In the vote that took place hours later, the co-op passed a boycott against Israel by a wide margin, leaving the anti-boycott group reckoning with their future in the community. The dispute over the boycott highlighted how Israel issues continue to roil progressive spaces in the US, often alienating Jews, years after the start of the Gaza war.

The boycott measure passed by a vote of 67 percent in favor, 31% against, with the remaining 2% abstaining. More than 6,500 of the co-op’s 17,000 members voted.

A neighborhood cornerstone

The co-op, founded in 1972, is a longstanding cornerstone in the tony Brooklyn neighborhood known for its progressive politics and elegant brownstones. Only members are allowed to shop at the store, in exchange for working shifts in its aisles of organic products.
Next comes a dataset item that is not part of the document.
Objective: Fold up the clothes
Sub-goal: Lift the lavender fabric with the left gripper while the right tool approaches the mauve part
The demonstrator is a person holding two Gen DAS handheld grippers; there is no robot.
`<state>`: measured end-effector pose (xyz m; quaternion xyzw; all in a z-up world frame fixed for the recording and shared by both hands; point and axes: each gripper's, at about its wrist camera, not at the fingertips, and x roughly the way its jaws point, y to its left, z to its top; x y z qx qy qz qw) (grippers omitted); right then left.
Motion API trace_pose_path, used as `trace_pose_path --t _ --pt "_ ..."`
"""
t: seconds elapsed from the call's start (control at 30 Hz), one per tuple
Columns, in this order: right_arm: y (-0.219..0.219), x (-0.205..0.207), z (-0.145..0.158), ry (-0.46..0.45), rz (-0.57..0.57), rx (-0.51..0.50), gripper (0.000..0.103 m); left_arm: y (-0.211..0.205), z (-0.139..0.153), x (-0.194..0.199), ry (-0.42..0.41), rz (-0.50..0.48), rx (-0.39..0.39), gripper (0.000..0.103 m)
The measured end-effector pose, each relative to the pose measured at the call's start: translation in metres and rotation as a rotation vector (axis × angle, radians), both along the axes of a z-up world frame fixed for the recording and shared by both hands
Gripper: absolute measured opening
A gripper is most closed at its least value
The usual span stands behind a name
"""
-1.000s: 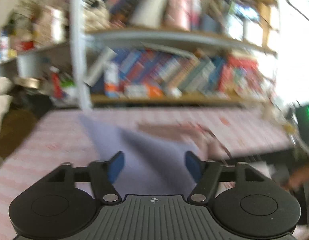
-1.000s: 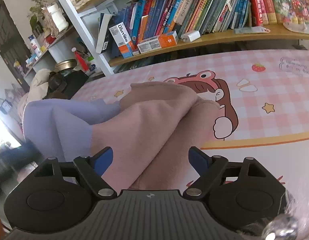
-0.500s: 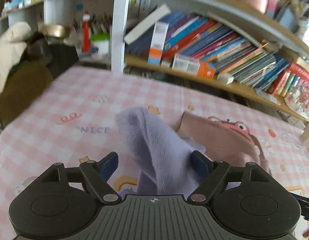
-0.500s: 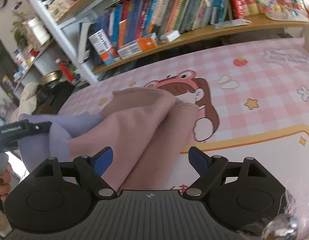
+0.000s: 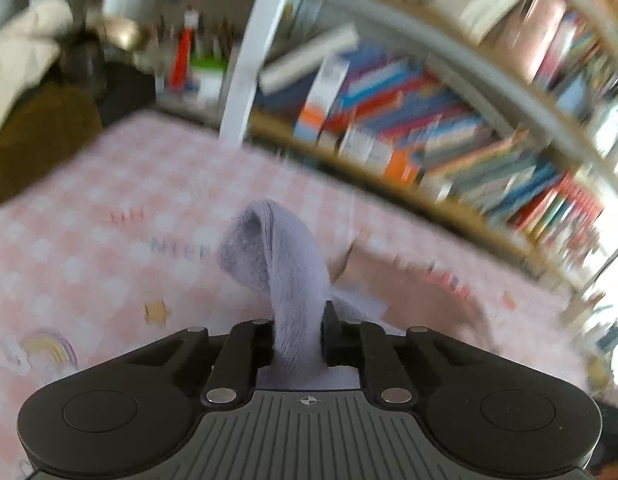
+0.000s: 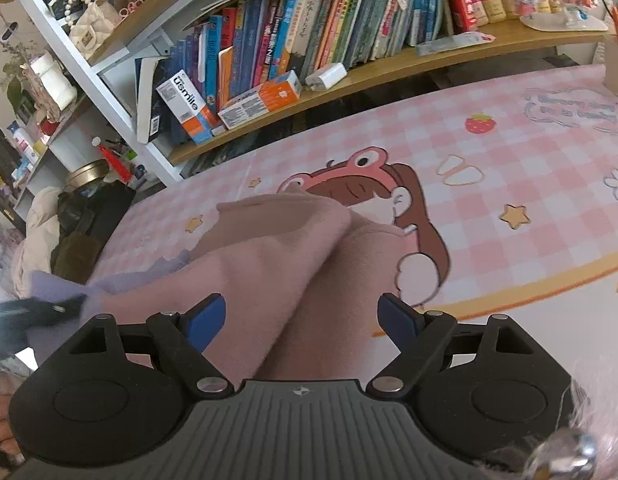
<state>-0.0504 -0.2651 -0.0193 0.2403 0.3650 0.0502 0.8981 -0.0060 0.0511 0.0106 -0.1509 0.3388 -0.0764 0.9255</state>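
A garment with a lilac part (image 5: 285,264) and a dusty pink part (image 6: 285,264) lies bunched on the pink checked table cover (image 6: 529,184). My left gripper (image 5: 297,332) is shut on a fold of the lilac part, which stands up between its fingers. The pink part shows to its right in the left wrist view (image 5: 413,292). My right gripper (image 6: 301,316) is open, its blue pads (image 6: 207,316) astride the pink fabric without pinching it. The lilac part (image 6: 69,288) and the left gripper (image 6: 37,310) show at the left of the right wrist view.
A wooden bookshelf (image 6: 389,64) full of books runs along the far side of the table. A white shelf post (image 5: 249,52) stands at the table's back left. Coats and bags (image 6: 57,224) are piled off the left edge. A cup (image 6: 617,68) stands at the far right.
My left gripper has shut on the lilac fold, which lay loose between its open fingers before. The right gripper stays open over the pink fabric, with little movement.
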Motion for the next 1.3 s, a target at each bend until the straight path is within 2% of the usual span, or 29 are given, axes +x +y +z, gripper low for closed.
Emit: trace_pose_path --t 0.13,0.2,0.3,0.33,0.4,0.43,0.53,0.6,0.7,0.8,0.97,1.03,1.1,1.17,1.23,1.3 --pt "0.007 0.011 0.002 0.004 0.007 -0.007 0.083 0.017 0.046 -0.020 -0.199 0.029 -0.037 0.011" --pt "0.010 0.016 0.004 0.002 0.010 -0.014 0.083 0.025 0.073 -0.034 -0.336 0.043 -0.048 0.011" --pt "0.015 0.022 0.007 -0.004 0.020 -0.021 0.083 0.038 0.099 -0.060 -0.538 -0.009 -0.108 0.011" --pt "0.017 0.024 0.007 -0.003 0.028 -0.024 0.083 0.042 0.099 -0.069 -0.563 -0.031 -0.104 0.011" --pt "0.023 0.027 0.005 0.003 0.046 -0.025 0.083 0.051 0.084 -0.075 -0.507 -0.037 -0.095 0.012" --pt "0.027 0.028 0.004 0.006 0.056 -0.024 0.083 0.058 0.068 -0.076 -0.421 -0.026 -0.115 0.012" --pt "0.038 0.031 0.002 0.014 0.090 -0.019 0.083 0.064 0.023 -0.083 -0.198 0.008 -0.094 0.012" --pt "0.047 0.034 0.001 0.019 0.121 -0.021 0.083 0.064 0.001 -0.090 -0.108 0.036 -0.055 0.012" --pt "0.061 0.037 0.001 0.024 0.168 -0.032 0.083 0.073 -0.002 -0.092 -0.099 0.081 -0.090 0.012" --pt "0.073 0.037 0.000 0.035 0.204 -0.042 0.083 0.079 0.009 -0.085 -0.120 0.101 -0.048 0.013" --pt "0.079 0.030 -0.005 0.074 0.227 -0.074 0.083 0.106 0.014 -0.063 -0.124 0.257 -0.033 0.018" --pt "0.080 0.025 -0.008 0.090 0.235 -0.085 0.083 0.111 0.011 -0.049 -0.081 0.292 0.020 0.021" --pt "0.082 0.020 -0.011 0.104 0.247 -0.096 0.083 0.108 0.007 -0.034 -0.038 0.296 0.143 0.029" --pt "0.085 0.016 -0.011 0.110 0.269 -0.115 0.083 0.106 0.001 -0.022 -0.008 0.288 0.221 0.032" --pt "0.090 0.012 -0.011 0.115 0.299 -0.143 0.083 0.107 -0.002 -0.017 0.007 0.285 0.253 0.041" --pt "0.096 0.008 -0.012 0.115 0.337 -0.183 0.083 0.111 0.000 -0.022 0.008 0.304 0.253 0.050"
Outside the entrance, members who request help carrying their purchases wait on benches, where “walkers” on shifts meet them to escort them home.

The Boycott, Divestment and Sanctions (BDS) vote against Israel has formed a rupture in that community.

Coordinators at the co-op told members last week that Tuesday’s general meeting on the boycott would take place via Zoom due to security concerns and the expected large turnout.

“Staff, presenters, Chair committee, and other members have all raised explicit concerns about their safety, attending the meeting in person,” the coordinators said in an email obtained by The Times of Israel.

In an internal email to members last week, the co-op’s management said that disagreements over the vote had “escalated into verbal confrontations and, in some cases, physical altercations” between members.

Threats, hostility, and security guards

The co-op has also received threats that “required coordination with the NYPD,” the email said.

Starting on Tuesday, the co-op placed security guards at the store entrance, while asking for members to “approach one another with the cooperative spirit that has sustained this community for decades.”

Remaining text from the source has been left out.